The models swayed and sashayed across the stage in haute couture garments by Arthur Jablow, Martier Raymond, Maggy Rouff, Harry Young , and others. With more than 3,000 people in attendance, the standing-room-only event was a roaring triumph. It further cemented Moon’s status as the grande dame of Black social and civic life in New York City.
Fashion show fundraisers like the Ebony Fashion Fair were ubiquitous in the Black community during World War II and well into the Black Power movement era. The Fashion Fair reflected the Johnsons’ particular brand of Black cultural elitism, evident in the mink stoles, silk chiffon dresses, hand-beaded gowns, and dripping diamonds that were on display during the shows.
But any crowd, regardless of income, taste level, or political leanings, could find a fashion show that catered to their interests and supported causes they could throw their hard-earned money behind.
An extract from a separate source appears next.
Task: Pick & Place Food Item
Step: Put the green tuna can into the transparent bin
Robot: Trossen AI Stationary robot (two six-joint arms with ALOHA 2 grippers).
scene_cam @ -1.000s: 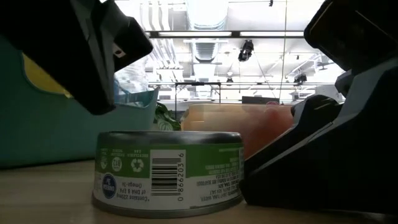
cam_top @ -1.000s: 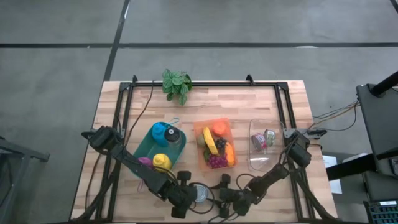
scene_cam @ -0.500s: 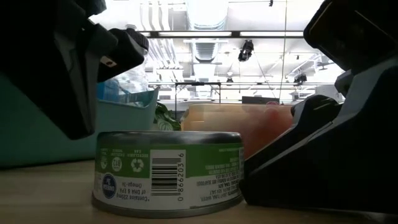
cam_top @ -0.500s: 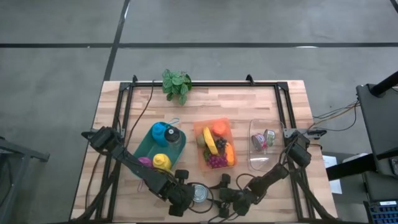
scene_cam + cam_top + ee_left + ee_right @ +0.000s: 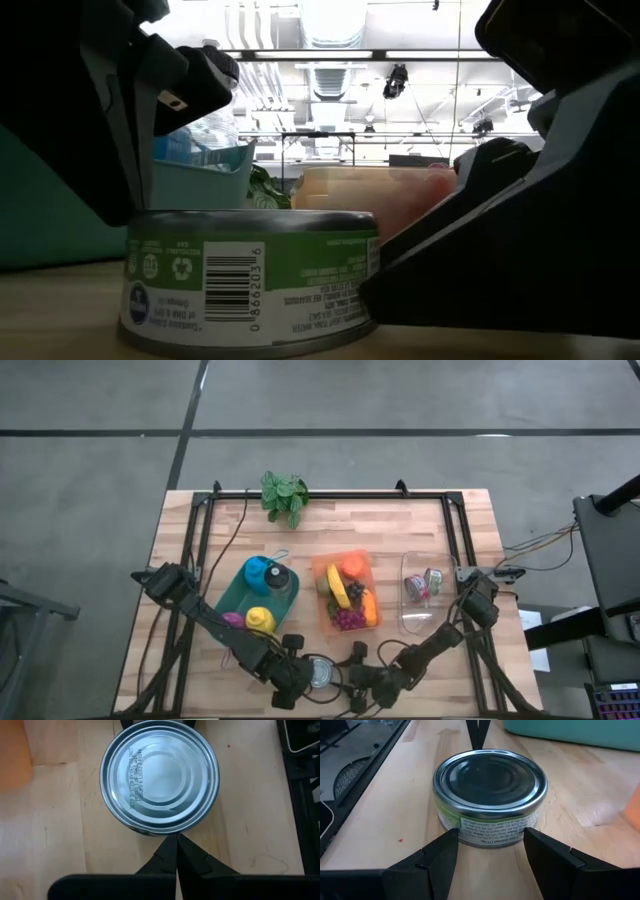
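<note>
A flat tin can (image 5: 322,672) with a green label (image 5: 250,290) stands upright on its base near the table's near edge, between both grippers. My right gripper (image 5: 490,840) is open and lies level at the can's right, one finger on either side of it. My left gripper (image 5: 176,840) is shut. It points down just to the left of the can, with its tips by the can's rim (image 5: 159,775). In the right wrist view those shut fingers (image 5: 477,735) show behind the can. My right gripper comes level from the table's right, and its two fingertips (image 5: 451,840) meet the can's side wall (image 5: 470,832) low down, one on each side, without closing on it. The can stays flat on the table. My left gripper is beside the rim; whether it touches, I cannot tell.
Farther back stand a teal tray (image 5: 235,595) with bottles and a yellow thing, an orange bin (image 5: 347,565) of fruit, and a clear container (image 5: 420,615) holding cans. A plant (image 5: 285,495) sits at the far edge. The table's near edge is close.
My left gripper has come down beside the can. My right gripper has moved toward the table's left, and the can has slid a little to the left along the table, staying upright.
</note>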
Designer to the stars Zelda Wynn Valdes directed a show for Harlem’s Salvation Army, much to the delight of the neighborhood’s elderly and infirm population.
The Black Nationalist organization African Jazz-Art Society & Studios toured its Naturally fashion show down the Eastern Seaboard and through the Midwest. Naturally’s Afro-sporting Grandassa Models wore African-inspired dresses and pantsuits, which they had designed and sewn themselves. Other community shows featured local folks from maids to transit and postal workers who modeled clothes from their closets. Styling out in garments of their own choosing affirmed that they were much more than uniform-wearing laborers. Churches, youth groups, sororities, and fraternities all found a sense of Black pride and Black economic self-help through fashion shows.
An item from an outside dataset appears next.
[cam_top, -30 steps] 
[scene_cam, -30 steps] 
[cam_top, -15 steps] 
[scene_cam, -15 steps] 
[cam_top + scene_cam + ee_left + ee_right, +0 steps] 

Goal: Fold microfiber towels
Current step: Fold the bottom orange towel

Any crowd, regardless of income…could find a fashion show that catered to their interests
Moon and her contemporaries demonstrate how Black women have defined and redefined the contours of American philanthropy. “The biggest misconception is that Black women don’t give and that they’re not involved in philanthropy,” says Tyrone Freeman, author of Madam C.J. Walker’s Gospel of Giving and assistant professor of Philanthropic Studies at the Indiana University Lilly Family School of Philanthropy.
“The truth is, Black women are on the leading edge of generosity in their community.” Philanthropy for Black Americans has never been the province of the rich or even of the middle class. Black, community-based giving circles and mutual aid societies can be traced to the Caribbean and West Africa in the 17th and 18th centuries, Freeman explains. Enslaved and free Black women’s philanthropic efforts helped to fund the abolitionist movement, the Black Freedom movement of the 1950s and 1960s, and the Black Lives Matter movement today.
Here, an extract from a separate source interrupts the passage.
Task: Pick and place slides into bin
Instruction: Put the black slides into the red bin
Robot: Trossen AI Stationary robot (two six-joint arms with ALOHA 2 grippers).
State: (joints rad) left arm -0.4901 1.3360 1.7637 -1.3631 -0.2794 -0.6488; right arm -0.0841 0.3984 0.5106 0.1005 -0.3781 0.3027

Studies have also shown that Black Americans give a larger percentage of their disposable incomes to nonprofits than other races. Thus, giving was foundational to Black life long before exorbitantly wealthy white capitalists became the face of modern philanthropy.
Reflecting in 1982 on her career as a philanthropist and lifelong civic leader, Moon wrote, “Neither I nor my family had sufficient income to make significant financial contributions to this cause [Black Freedom]. We did, however, have commitment, energy and time to contribute.” Bake sales, chicken dinners, galas, card parties, dance-a-thons: All those fundraising events helmed by Black women who were not generationally wealthywere their chance at Black world making.
Black women were giving and raising money to create the world they wanted to live in. Ebony Fashion Fair was a vehicle through which they could perform this women-centered freedom dreaming. The Fashion Fair ran annually through 2009, raising nearly $60 million in its 51-year run. Moon and countless others whose names have been lost to history were the visionaries who kept the touring show in circulation.
At the time of her death in 1990, Jet reported that Moon had raised more than $3 million through the National Urban League Guild, which, under her leadership since 1942, had grown to nearly 30,000 volunteers in 80 guilds nationwide.